Tout débute au creux de la nature. Une jeune fille d’une quinzaine d’années, peut-être un peu plus, est accroupie au pied d’une rivière qui coule, la tête entre les jambes, et tâte le sang qui s’échappe pour la première fois de son sexe. C’est une position primitive, en lien avec ce qu’elle traverse, organique, et qui trouve un écho dans l’environnement, l’eau ruisselant venant comme répéter le flux qui s’échappe à l’intérieur d’elle : un liquide qui sort, et se perd, en tâches rouges sur ses doigts. Ici, est esquissée en filigrane l’une des thématiques de l’intrigue : l’entrée dans l’adolescence, la transformation pubertaire. Mais comment réagir quand on vit esseulée, dans un van contenant tous les biens d’une petite famille monoparentale, portant en lui le souvenir d’une mère décédée, avec pour seul compagnon, un père, présent certes, mais figure masculine inconciliable avec le changement que traverse sa fille ? Tous deux arpentent la Russie, du sud vers le nord, avec leur cinéma itinérant, un écran géant qu’ils déplient lorsqu’ils s’arrêtent dans les villages, et sur lequel ils projettent un film, leur permettant de gagner de l’argent.
Le voyage est dès lors plus métaphorique et introspectif, que physique.
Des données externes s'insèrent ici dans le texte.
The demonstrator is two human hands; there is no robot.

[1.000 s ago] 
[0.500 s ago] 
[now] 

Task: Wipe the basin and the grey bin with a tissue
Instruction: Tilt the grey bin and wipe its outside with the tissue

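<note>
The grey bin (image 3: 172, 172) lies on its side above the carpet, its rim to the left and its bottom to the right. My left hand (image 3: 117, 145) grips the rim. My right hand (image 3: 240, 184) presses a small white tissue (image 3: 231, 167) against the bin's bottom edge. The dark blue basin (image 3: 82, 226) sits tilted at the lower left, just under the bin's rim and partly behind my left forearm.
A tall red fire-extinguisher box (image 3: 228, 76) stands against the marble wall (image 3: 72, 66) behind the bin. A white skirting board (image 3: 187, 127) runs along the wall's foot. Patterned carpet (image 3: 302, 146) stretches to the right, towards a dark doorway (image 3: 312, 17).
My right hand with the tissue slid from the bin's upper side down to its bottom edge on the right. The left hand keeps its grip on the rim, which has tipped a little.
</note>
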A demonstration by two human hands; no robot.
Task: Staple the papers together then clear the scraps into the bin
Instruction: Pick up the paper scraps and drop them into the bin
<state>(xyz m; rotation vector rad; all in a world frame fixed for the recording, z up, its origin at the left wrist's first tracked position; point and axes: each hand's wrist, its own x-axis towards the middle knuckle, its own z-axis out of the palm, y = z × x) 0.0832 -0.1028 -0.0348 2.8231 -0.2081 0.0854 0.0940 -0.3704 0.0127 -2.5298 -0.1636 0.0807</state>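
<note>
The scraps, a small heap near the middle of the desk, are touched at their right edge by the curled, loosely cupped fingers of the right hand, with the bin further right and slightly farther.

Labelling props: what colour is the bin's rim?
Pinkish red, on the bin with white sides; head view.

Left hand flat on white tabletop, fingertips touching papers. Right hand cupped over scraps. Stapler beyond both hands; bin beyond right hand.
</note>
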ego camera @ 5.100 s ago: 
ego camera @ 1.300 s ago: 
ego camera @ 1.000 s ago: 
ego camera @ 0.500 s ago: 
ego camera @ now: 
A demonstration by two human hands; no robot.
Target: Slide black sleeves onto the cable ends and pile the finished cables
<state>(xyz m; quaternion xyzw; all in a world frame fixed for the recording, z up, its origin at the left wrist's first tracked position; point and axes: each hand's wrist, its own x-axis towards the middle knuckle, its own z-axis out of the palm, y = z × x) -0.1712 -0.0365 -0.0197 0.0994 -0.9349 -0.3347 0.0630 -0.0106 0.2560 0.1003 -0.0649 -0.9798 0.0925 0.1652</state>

C’est un passage vers l’âge adulte, que capte brillamment Ilya Povolotsky, avec ce qu’il contient d’opposition et de révolte : la jeune fille, d’abord encline à ne pas faire de vagues, s’anime - au sens de se mouvoir mais aussi de prendre vie - au moment où une femme entre dans leur vie. Une femme de passage, vouée à être quittée. Mais elle semble alors ressentir une sorte de rancune et de jalousie, en vient à se liguer, non pas contre le père en propre, mais contre ce qui les rassemble tous les deux, leur maison itinérante : le van. Une pierre est balancée, dans un accès de colère, sur le pare-brise, et la jeune fille fugue avec son amoureux. C’est une révolte par les gestes, jamais par la parole, dans ce film empruntant aux codes du muet.
- © 2024 Black Chamber / Bodega Films. Tous droits réservés.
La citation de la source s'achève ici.